Task details: Output the data below exactly as it is, dropping the pictures from your copy.

Data provided:
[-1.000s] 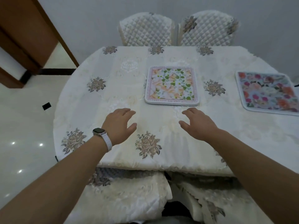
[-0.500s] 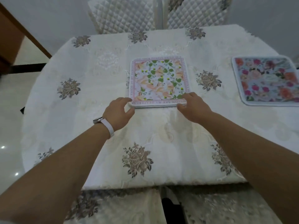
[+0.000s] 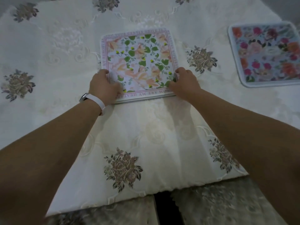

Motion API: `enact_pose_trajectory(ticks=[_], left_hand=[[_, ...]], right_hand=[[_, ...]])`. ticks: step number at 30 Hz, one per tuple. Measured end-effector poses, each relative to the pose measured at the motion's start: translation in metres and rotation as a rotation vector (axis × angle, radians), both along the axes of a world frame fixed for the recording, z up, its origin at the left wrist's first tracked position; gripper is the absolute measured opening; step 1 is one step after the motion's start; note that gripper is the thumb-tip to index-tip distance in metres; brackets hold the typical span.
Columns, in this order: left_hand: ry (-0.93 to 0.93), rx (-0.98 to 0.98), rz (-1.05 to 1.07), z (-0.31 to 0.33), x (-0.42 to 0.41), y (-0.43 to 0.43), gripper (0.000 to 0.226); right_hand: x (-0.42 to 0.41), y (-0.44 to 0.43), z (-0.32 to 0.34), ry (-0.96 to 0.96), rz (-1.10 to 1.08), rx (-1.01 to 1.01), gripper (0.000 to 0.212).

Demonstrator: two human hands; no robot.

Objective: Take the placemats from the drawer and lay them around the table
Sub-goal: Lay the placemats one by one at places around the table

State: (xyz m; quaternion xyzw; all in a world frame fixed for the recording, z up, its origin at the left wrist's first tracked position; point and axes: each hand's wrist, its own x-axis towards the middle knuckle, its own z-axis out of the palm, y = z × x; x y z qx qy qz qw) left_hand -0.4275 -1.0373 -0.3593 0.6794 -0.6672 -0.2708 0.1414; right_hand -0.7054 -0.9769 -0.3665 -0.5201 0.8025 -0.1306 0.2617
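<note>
A stack of square placemats [image 3: 139, 62], the top one printed with green leaves and peach flowers inside a pink border, lies on the table in front of me. My left hand [image 3: 103, 86], a white watch on its wrist, grips the stack's near left corner. My right hand [image 3: 185, 83] grips the near right corner, fingers curled over the edge. A second placemat [image 3: 266, 54] with red and orange roses lies flat at the right side of the table.
The table wears a white embroidered cloth [image 3: 146, 135] with brown rose motifs; its near edge hangs just below my forearms. Below it I see covered chair seats [image 3: 219, 205] with a dark gap between them.
Both hands reached forward from the bare cloth to the near edge of the stack and closed on its two near corners. The camera has leaned in closer over the table.
</note>
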Motion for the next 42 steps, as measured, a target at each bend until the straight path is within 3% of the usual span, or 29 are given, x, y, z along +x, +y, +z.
enact_pose_trajectory(ticks=[4, 9, 12, 15, 20, 29, 42], left_hand=[[-0.080, -0.048, 0.028, -0.003, -0.011, -0.010, 0.049], [-0.025, 0.035, 0.213, -0.005, -0.014, -0.020, 0.060], [0.059, 0.056, 0.339, -0.001, -0.018, -0.025, 0.066], [0.189, 0.026, 0.350, 0.000, -0.027, -0.027, 0.059], [0.265, 0.054, 0.367, -0.001, -0.026, -0.018, 0.025], [0.352, 0.034, 0.319, 0.015, -0.005, 0.038, 0.028], [0.407, -0.006, 0.410, 0.037, 0.091, 0.151, 0.029]], right_hand=[[-0.004, -0.005, -0.008, 0.064, 0.080, -0.067, 0.049], [-0.002, -0.009, -0.013, 0.129, 0.081, -0.160, 0.049], [-0.002, -0.013, -0.011, 0.029, 0.024, -0.247, 0.058], [-0.008, -0.025, -0.007, -0.268, -0.197, -0.208, 0.068], [-0.015, -0.027, -0.002, -0.497, -0.326, -0.141, 0.030], [0.000, 0.021, 0.014, -0.511, -0.270, -0.149, 0.019], [0.069, 0.110, 0.048, -0.637, -0.133, -0.124, 0.026]])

Solved problem:
[-1.000s] 
[-0.500s] 
[+0.000s] 

Motion API: `enact_pose_trajectory(ticks=[_], left_hand=[[_, ...]], right_hand=[[_, ...]])`. ticks: step number at 30 Hz, one per tuple. Measured end-effector poses, each relative to the pose measured at the motion's start: translation in metres and rotation as a rotation vector (axis × angle, radians), both along the axes of a world frame fixed for the recording, z up, its origin at the left wrist's first tracked position; gripper is the absolute measured opening; step 1 is one step after the motion's start; note that gripper is the thumb-tip to index-tip distance in metres; brackets hold the typical span.
Columns, in this order: left_hand: ry (-0.93 to 0.93), rx (-0.98 to 0.98), rz (-1.05 to 1.07), z (-0.31 to 0.33), x (-0.42 to 0.41), y (-0.43 to 0.43), gripper (0.000 to 0.226); right_hand: x (-0.42 to 0.41), y (-0.44 to 0.43), z (-0.32 to 0.34), ry (-0.96 to 0.96), rz (-1.10 to 1.08), rx (-1.01 to 1.01), gripper (0.000 to 0.212).

Demonstrator: two human hands; no robot.

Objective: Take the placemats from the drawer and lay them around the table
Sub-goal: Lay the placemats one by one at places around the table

State: (xyz m; quaternion xyzw; all in a world frame fixed for the recording, z up, its origin at the left wrist's first tracked position; point and axes: each hand's wrist, its own x-axis towards the middle knuckle, its own z-axis out of the palm, y = z × x; x y z qx qy qz qw) left_hand -0.4275 -1.0373 -0.3593 0.6794 -0.6672 -0.2708 0.1414; right_hand -0.7054 -0.9769 -0.3665 -0.5201 0.8025 -0.1306 0.2617
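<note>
A stack of square placemats [image 3: 139, 62], the top one printed with green leaves and peach flowers inside a pink border, lies on the table in front of me. My left hand [image 3: 103, 86], a white watch on its wrist, grips the stack's near left corner. My right hand [image 3: 185, 83] grips the near right corner, fingers curled over the edge. A second placemat [image 3: 266, 54] with red and orange roses lies flat at the right side of the table.
The table wears a white embroidered cloth [image 3: 146, 135] with brown rose motifs; its near edge hangs just below my forearms. Below it I see covered chair seats [image 3: 219, 205] with a dark gap between them.
Both hands reached forward from the bare cloth to the near edge of the stack and closed on its two near corners. The camera has leaned in closer over the table.
</note>
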Motion for the next 42 steps, as measured, a target at each bend until the straight path is within 3% of the usual span, or 29 are given, x, y, z along +x, +y, +z.
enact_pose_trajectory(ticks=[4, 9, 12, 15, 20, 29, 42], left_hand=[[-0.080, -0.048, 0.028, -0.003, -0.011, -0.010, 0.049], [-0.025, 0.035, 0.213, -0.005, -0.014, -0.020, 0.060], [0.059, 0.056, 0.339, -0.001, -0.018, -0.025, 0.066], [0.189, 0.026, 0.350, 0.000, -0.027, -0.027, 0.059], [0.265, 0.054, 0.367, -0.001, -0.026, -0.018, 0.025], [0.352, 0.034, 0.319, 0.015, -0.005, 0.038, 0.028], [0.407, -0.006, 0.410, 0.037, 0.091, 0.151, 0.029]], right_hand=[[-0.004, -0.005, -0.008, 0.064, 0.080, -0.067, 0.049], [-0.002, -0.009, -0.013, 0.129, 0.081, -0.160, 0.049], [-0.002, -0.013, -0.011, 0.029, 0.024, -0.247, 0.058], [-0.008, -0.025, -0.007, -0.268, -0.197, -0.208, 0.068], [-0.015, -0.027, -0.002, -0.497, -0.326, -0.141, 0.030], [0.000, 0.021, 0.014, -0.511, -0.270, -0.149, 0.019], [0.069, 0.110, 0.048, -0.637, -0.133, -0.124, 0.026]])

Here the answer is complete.